— EXERCISE AIM —
Copy nothing from the entries below except the lines from the one containing "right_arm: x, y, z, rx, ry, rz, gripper" through the one containing "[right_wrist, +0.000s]", and copy those exactly.

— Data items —
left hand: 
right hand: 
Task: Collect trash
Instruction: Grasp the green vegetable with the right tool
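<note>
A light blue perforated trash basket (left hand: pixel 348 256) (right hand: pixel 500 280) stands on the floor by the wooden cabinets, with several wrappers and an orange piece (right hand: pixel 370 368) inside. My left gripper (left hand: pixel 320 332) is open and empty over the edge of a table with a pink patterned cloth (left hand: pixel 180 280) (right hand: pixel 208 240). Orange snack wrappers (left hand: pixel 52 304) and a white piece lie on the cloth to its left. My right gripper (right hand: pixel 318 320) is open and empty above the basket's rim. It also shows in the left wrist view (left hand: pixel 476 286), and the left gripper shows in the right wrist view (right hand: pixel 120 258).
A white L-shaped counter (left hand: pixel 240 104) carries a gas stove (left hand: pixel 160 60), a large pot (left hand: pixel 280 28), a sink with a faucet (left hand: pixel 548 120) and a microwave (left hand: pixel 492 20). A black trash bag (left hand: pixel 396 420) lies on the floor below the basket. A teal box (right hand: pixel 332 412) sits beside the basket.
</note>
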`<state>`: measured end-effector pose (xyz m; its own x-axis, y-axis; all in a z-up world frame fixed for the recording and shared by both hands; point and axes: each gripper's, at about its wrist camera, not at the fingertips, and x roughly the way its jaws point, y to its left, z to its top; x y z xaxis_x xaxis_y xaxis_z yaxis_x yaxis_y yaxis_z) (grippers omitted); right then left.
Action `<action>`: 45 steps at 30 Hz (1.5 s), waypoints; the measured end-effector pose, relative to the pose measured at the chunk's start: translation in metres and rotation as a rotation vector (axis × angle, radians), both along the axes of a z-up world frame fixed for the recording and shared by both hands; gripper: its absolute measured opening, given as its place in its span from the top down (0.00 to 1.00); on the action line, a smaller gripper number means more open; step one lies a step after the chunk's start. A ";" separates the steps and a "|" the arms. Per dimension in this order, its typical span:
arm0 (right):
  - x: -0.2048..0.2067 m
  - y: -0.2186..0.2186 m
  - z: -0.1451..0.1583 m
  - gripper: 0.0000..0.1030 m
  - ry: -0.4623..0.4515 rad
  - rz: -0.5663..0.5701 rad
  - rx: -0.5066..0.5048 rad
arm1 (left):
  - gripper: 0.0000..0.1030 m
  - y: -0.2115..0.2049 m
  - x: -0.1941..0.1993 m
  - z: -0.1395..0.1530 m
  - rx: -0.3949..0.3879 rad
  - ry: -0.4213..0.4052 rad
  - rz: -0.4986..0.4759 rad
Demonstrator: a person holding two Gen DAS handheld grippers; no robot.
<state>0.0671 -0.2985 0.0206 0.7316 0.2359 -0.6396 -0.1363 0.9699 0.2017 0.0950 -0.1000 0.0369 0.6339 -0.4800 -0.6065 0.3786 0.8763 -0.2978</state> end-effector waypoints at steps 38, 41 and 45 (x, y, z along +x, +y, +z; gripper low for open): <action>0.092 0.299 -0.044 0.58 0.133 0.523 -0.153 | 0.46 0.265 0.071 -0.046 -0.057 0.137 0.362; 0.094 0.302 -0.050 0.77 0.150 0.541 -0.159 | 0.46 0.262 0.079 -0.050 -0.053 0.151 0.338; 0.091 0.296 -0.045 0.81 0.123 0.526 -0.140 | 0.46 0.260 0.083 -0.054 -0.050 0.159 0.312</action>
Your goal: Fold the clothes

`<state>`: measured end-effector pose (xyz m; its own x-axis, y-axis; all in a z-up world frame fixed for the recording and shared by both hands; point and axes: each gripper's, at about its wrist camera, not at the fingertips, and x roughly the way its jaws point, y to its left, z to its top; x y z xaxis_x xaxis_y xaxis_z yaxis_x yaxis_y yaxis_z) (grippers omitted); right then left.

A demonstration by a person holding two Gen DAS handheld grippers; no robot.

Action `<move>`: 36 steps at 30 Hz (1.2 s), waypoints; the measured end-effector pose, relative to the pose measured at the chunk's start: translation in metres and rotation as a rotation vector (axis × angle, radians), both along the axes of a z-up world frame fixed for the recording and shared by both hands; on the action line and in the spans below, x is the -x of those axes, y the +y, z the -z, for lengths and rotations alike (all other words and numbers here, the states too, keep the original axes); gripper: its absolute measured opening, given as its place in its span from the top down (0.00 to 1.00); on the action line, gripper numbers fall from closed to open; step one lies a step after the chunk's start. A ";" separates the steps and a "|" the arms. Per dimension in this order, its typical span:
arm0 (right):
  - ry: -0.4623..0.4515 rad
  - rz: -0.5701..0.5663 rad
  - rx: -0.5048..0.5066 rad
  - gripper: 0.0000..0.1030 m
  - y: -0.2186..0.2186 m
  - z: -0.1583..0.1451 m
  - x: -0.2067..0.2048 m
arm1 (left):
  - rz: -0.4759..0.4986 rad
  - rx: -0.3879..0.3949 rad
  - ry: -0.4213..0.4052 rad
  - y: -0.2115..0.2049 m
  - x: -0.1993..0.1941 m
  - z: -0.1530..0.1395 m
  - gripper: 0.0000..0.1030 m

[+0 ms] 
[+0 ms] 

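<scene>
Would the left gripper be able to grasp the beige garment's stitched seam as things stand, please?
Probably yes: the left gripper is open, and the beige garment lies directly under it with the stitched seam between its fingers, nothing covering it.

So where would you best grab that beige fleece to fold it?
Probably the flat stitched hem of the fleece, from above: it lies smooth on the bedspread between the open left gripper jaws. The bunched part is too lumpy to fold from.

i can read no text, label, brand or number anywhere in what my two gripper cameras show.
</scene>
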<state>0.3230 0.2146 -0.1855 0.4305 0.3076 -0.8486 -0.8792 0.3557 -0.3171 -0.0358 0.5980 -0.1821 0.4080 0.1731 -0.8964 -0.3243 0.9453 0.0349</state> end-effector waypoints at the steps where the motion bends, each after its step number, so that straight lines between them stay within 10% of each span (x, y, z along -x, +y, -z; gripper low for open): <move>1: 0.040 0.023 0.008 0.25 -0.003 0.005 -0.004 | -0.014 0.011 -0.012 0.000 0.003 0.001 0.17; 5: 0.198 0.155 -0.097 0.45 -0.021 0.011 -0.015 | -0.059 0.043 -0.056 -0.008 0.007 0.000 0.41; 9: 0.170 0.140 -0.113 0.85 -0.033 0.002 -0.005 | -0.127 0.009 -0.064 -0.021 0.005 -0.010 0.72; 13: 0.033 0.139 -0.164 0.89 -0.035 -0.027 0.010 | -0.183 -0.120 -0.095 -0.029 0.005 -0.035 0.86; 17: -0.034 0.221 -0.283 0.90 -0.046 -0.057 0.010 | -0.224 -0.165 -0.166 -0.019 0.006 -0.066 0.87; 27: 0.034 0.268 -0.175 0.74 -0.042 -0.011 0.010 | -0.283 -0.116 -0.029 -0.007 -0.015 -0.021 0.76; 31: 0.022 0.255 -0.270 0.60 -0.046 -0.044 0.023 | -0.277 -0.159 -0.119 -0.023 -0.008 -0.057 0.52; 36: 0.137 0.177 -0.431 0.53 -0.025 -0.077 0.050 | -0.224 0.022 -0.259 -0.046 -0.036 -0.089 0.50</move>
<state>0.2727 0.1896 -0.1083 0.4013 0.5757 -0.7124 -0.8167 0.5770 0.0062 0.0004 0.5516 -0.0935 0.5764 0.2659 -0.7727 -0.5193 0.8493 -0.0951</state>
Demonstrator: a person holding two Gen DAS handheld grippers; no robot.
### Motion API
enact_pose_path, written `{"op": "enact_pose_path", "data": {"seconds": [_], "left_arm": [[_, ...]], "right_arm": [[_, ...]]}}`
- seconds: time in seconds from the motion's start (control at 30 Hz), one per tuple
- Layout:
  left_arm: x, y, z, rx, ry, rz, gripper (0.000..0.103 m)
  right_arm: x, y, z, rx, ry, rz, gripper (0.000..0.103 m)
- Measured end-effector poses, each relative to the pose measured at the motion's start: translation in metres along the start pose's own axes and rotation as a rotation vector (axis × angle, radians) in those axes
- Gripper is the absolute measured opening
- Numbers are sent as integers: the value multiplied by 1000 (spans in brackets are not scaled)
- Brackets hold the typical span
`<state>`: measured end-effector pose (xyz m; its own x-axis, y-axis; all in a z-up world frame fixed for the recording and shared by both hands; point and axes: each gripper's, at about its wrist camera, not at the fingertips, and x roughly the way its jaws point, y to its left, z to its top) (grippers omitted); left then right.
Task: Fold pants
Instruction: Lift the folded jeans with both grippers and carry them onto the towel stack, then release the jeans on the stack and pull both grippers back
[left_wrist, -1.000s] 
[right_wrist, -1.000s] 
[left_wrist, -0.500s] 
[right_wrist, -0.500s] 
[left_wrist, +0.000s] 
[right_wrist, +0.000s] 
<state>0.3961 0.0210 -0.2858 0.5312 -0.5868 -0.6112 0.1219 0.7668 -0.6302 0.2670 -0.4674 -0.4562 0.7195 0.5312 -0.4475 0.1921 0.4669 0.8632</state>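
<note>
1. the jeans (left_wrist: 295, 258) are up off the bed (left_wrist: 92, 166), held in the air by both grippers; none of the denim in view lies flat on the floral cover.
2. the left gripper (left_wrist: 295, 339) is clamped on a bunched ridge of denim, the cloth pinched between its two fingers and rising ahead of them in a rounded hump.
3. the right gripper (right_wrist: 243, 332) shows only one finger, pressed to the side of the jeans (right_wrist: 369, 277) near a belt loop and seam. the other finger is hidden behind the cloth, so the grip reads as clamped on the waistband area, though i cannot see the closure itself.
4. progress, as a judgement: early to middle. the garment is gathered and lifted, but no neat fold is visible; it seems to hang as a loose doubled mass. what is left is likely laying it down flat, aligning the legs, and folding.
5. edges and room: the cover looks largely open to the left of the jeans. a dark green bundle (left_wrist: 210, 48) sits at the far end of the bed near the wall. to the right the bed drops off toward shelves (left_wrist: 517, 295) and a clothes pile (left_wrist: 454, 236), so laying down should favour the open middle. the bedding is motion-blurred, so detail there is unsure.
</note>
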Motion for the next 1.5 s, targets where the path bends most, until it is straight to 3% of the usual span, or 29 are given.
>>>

— RESPONSE TO THE EXERCISE —
  right_arm: x, y, z, rx, ry, rz, gripper (0.000..0.103 m)
- Measured end-effector poses, each relative to the pose measured at the motion's start: translation in metres along the start pose's own axes and rotation as a rotation vector (axis × angle, radians) in those axes
- Gripper is the absolute measured opening
- Numbers are sent as integers: the value multiplied by 1000 (spans in brackets are not scaled)
- Brackets hold the typical span
`<state>`: measured end-effector pose (xyz m; its own x-axis, y-axis; all in a z-up world frame fixed for the recording and shared by both hands; point and axes: each gripper's, at about its wrist camera, not at the fingertips, and x roughly the way its jaws point, y to its left, z to its top) (grippers omitted); left then right.
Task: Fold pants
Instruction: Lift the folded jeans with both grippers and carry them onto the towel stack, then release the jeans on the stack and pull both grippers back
[left_wrist, -1.000s] 
[right_wrist, -1.000s] 
[left_wrist, -0.500s] 
[right_wrist, -0.500s] 
[left_wrist, +0.000s] 
[right_wrist, +0.000s] 

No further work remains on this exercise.